Sebagai jurnalis, dia punya kewajiban memberitakan apa yang terjadi di Bil’in se-akurat dan se-netral mungkin. Tetapi toh sebagai seorang ayah, ia punya kekhawatiran tentang keluarganya. Melalui Gibreel, Emad berusaha menggambarkan kekhawatiran seorang ayah, bukan hanya dirinya, tetapi juga keluarga lain di seluruh Palestina yang hidup di bawah bayang-bayang konflik berkepanjangan. Sangat terlihat bahwa Emad khawatir akan bagaimana Gibreel hidup ketika besar nanti, sementara sedari kecil Gibreel melihat kekerasan, termasuk tewasnya Pheel.

Nah, buat saya, shot Emad ketika menyaksikan Pheel tewas adalah yang paling baik. Dia merekam sebagai seorang jurnalis profesional. Dia tidak emosional, meskipun yang tertembak dan tewas adalah sahabatnya sendiri. Emad juga merekam kekhawatiran Gibreel tentang tentara Israel dengan cukup baik dalam satu shot.

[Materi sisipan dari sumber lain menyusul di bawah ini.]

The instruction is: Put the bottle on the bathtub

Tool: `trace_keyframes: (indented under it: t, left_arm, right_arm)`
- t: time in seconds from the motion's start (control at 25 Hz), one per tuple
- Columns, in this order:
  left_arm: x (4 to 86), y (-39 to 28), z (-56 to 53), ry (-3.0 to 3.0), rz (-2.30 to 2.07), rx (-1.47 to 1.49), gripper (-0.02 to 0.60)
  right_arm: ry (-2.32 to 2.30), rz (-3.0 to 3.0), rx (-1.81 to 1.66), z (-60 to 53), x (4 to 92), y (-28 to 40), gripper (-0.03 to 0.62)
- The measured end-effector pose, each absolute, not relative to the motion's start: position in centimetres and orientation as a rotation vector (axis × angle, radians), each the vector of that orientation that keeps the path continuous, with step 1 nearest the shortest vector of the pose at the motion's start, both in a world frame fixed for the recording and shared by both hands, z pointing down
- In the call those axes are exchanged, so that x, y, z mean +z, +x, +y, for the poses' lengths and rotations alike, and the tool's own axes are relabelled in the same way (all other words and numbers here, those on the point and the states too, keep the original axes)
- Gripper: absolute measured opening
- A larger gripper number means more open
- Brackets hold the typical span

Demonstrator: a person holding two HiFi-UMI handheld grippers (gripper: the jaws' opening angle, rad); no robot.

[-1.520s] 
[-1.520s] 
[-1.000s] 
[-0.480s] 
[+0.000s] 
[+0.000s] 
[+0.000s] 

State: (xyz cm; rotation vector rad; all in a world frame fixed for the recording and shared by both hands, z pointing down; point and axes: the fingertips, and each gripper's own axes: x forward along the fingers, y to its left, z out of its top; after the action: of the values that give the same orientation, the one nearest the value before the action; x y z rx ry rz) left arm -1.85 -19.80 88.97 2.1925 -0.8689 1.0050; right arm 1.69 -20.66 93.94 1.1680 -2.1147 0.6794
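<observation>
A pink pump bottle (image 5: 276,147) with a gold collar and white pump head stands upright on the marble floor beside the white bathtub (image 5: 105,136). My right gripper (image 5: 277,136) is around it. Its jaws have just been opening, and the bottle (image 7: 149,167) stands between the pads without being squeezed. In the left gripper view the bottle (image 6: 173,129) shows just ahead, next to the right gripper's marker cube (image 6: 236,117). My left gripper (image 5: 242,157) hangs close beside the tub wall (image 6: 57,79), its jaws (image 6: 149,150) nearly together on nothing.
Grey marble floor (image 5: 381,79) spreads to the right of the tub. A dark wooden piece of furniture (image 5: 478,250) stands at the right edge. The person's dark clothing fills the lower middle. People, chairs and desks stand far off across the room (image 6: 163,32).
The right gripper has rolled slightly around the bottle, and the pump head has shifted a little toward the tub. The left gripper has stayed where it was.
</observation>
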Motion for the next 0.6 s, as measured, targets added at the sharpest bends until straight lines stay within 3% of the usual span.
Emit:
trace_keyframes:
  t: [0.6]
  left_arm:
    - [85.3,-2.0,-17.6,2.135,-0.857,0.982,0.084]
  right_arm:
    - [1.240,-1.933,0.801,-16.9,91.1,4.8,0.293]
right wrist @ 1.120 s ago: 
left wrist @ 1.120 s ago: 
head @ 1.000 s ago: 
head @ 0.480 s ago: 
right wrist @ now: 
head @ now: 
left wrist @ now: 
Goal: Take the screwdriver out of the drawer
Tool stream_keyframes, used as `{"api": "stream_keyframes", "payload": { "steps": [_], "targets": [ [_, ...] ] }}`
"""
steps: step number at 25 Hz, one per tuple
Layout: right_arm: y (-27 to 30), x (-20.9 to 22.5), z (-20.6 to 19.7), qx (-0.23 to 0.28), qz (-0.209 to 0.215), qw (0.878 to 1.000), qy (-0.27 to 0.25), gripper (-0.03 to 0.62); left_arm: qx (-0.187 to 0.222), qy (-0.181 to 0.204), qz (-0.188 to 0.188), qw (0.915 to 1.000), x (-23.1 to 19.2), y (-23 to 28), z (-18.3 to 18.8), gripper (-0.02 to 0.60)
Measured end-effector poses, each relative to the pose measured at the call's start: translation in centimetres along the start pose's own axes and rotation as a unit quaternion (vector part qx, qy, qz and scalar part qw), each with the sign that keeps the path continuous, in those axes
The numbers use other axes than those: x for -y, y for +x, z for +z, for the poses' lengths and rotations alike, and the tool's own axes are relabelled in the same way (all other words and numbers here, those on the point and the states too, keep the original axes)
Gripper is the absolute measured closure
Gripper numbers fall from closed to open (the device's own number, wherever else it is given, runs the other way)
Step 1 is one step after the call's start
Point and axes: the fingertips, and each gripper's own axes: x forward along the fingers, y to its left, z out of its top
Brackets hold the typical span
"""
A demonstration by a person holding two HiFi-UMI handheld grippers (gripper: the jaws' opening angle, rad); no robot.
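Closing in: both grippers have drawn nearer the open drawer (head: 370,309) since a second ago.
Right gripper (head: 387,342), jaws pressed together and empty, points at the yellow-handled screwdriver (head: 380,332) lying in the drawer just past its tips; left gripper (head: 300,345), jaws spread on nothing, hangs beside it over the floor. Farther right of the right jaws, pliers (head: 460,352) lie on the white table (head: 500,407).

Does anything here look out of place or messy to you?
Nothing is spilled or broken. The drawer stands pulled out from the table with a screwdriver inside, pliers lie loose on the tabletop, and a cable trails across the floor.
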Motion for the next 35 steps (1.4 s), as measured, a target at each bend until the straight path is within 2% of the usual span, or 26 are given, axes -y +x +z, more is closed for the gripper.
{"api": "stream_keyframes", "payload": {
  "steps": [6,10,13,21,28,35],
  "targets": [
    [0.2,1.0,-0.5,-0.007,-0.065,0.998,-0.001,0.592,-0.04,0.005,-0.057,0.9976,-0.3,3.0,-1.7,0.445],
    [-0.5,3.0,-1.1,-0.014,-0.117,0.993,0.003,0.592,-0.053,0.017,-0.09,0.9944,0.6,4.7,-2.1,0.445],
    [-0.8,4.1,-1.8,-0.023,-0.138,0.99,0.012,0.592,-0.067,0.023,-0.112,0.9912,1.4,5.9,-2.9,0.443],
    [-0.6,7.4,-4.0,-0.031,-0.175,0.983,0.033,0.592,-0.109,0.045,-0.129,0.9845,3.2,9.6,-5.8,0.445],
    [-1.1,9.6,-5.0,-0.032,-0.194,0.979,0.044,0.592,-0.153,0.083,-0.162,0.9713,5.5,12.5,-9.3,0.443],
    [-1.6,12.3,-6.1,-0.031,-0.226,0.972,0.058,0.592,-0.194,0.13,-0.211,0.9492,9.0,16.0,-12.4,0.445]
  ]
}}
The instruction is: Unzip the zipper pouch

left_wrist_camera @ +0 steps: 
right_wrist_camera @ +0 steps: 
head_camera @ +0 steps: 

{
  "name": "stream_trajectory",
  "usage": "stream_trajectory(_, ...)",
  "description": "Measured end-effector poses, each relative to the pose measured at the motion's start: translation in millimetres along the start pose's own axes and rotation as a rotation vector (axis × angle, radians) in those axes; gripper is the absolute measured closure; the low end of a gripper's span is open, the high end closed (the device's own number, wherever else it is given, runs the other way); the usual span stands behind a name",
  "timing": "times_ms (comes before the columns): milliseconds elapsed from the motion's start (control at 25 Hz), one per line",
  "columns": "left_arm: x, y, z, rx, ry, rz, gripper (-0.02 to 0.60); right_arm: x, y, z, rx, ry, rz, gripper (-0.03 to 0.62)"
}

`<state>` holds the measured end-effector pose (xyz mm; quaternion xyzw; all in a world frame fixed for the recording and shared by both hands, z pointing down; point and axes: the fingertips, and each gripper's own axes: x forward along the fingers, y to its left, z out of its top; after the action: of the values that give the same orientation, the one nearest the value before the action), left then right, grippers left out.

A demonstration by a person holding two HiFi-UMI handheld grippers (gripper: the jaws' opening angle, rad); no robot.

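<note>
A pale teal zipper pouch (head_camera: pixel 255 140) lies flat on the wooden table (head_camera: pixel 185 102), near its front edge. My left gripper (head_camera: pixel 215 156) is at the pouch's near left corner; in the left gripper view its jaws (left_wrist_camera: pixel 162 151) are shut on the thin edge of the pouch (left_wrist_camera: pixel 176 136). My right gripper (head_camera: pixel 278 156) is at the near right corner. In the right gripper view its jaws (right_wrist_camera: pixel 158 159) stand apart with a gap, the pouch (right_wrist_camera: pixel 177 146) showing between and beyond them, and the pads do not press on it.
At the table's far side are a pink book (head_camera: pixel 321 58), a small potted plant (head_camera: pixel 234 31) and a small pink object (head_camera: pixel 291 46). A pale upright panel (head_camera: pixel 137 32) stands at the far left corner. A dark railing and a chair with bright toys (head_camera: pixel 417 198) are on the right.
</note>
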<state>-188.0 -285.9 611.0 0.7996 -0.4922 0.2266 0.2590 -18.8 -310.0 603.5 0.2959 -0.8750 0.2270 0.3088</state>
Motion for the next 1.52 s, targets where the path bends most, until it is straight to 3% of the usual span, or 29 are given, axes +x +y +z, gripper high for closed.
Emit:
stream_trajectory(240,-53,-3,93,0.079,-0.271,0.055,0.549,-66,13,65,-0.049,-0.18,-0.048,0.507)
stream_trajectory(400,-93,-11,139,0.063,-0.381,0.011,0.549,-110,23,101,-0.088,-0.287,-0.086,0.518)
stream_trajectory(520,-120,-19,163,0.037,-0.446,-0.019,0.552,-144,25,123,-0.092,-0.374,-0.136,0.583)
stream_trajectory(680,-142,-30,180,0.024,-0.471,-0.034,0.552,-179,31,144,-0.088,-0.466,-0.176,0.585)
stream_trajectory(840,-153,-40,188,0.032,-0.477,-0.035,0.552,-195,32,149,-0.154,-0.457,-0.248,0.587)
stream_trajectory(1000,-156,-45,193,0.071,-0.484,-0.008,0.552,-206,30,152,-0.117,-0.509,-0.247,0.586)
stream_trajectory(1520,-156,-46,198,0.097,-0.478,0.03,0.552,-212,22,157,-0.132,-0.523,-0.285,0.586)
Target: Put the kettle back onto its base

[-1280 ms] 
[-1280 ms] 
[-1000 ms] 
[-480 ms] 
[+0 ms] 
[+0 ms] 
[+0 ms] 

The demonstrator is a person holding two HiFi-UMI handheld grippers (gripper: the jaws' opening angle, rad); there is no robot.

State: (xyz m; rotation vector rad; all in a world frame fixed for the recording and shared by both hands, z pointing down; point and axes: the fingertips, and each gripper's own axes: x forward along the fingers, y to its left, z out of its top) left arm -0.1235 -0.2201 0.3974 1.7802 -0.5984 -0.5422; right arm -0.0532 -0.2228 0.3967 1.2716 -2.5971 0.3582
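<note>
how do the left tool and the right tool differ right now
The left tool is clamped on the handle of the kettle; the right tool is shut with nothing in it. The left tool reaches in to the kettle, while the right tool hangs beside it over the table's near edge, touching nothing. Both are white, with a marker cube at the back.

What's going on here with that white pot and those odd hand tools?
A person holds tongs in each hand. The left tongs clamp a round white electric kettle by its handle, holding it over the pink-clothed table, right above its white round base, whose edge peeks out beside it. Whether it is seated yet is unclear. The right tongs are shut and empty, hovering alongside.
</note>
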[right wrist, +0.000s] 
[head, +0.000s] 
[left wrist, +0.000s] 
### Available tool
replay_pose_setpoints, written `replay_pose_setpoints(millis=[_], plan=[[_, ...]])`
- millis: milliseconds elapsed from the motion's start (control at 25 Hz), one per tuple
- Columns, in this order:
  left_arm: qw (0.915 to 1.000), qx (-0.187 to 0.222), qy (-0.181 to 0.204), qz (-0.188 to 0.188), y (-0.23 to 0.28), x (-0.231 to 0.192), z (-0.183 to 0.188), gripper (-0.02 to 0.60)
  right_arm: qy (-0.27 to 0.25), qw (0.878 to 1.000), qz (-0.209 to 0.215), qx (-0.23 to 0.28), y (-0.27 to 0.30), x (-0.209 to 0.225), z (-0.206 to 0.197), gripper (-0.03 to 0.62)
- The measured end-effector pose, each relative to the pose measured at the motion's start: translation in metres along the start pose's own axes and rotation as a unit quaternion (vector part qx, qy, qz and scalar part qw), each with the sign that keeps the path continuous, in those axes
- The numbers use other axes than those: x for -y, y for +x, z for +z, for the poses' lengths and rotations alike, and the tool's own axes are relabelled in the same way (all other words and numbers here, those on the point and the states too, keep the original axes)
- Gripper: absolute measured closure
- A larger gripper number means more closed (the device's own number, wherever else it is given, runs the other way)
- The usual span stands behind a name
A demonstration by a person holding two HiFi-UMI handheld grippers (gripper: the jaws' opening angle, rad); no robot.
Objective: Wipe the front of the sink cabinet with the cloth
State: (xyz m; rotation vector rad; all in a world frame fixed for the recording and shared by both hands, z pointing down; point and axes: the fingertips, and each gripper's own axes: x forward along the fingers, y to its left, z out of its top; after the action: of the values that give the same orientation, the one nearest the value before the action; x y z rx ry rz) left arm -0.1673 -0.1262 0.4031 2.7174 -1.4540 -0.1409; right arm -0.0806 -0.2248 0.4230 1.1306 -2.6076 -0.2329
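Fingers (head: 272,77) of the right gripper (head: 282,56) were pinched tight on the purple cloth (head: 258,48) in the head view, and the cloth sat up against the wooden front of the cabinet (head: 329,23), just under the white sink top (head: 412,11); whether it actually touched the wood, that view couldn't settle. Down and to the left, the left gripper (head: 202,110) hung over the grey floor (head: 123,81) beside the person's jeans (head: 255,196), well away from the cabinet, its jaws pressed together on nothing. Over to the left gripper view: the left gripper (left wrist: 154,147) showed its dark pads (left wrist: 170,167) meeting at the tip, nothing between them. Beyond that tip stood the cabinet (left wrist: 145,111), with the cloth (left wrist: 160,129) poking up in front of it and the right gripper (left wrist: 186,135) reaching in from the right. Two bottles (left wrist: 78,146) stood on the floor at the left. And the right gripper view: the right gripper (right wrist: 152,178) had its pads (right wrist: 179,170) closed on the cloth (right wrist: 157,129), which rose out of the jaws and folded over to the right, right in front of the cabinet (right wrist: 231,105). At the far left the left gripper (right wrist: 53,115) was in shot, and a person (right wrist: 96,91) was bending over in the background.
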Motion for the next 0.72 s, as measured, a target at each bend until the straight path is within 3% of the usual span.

Aktifitas Emad merekam segala bentuk aksi di Bil’in dan kengototannya mengambil gambar meresahkan tentara Israel. Karena kegiatannya inilah, meski dilindungi hukum karena berprofesi sebagai Jurnalis, Emad ditangkap tentara Israel dan kemudian menjalani tahanan rumah selama satu tahun. Ancaman dipenjara pun dihadapi Emad, meski istrinya tak tahan dengan kegiatan Emad merekam video. Emad juga terlilit hutang karena sempat dirawat di rumah sakit di Tel Aviv karena kecelakaan. Meskipun begitu, pemerintah Palestina tidak membantunya sama sekali. 

Selama kurun waktu 5 tahun merekam kekacauan di Bil’in, Emad “menghabiskan” 5 kamera, yang semuanya rusak karena aktifitasnya merekam aksi-aksi di sekitar pembatas dan pemukiman Yahudi-Israel. 3 diantaranya tertembus peluru tajam tentara Israel. Maka benarlah kalimat Emad, bahwa kamera melindunginya…

Footage-footage yang dia hasilkan selama 5 tahun kemudian di edit oleh sutradara Israel, Guy Davidi, dengan bantuan dana dari banyak pendonor, salah satunya, dari Israel juga. Film yang disambut positif oleh kritikus ini juga berlaga di perhelatan Academy Awards 2013 kategori film dokumenter. Meski banyak yang menilai bahwa film ini bias kepentingan, tetapi apa yang diusahakan Emad dan Davidi melalui film ini adalah salah satu bentuk perlawanan terhadap pemberitaan pada media mainstream yang cenderung pro Israel.